I have never been much of a university-basher, and in my new book Good and Plenty I attempt to explain why:
The university also injects diversity into the broader societal discovery process. Faculty tenure is based on two principles: free inquiry and intellectual autonomy. Taken together, these principles also could be described by the less favorable sounding phrase "lack of accountability." A tenured faculty member simply is not very accountable to deans and department chairs. This absence of accountability, while it comes under heavy criticism, is part of the virtue of the university. The university works by generating and evaluating ideas according to novel and independent principles, relative to the rest of society. Direct commercial considerations drive most sources of ideas in society, including corporate research and development, commercial culture, advertising, and celebrity culture. The university is an alternative and complementary mechanism for producing and evaluating social ideas. In the university professors are, at least in theory, insulated from direct commercial pressures. Most academic rewards are determined by peer evaluation.
Tenure and non-accountability work especially well for a process that depends on intellectual or creative superstars. The average producer might use lack of accountability to shirk, or to pursue self-indulgent ideas of little value. But the superstars will use lack of accountability to pursue their own visions without outside hindrance. We like to think of "creative freedom" as good, and "lack of accountability" as bad, but in fact they are two sides of the same coin. If most of the value added comes from the superstars, the gains from their freedom may exceed the losses from the shirking of the average producer. Given that most artistic experiments are failures, effective discovery procedures often succeed by supporting the extremes, rather than trying to generate a good outcome in every attempt.

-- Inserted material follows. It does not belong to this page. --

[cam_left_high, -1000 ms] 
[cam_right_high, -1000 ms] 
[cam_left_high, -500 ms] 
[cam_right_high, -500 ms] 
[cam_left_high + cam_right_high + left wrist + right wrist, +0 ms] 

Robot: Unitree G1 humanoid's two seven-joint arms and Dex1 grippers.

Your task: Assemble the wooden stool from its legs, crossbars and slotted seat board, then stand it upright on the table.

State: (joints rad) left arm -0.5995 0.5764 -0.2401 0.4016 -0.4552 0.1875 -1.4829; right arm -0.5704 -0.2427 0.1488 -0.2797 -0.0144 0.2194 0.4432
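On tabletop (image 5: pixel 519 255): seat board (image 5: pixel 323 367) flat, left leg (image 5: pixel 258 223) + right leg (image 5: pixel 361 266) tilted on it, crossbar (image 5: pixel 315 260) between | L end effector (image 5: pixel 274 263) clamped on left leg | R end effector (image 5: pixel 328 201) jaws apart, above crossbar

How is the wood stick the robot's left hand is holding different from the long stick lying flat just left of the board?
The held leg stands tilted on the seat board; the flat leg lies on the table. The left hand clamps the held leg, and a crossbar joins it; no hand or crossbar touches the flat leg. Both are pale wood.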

Since we should evaluate institutions as a bundle, the excesses of the university, which include conservatism and overspecialization, should be seen as part of a broader picture. All methods of producing ideas involve biases. The question is whether these biases tend to offset or exaggerate the other biases — usually commercial — that are already present in the broader system. To the extent the biases are offsetting, the benefits of the university are robust. Counterintuitively, one of the great virtues of commercial society is its ability to augment non-commercial sources of support, including the university. Academic institutions, whatever their particular failings, increase the diversity of the social discovery process, including in the creative arts.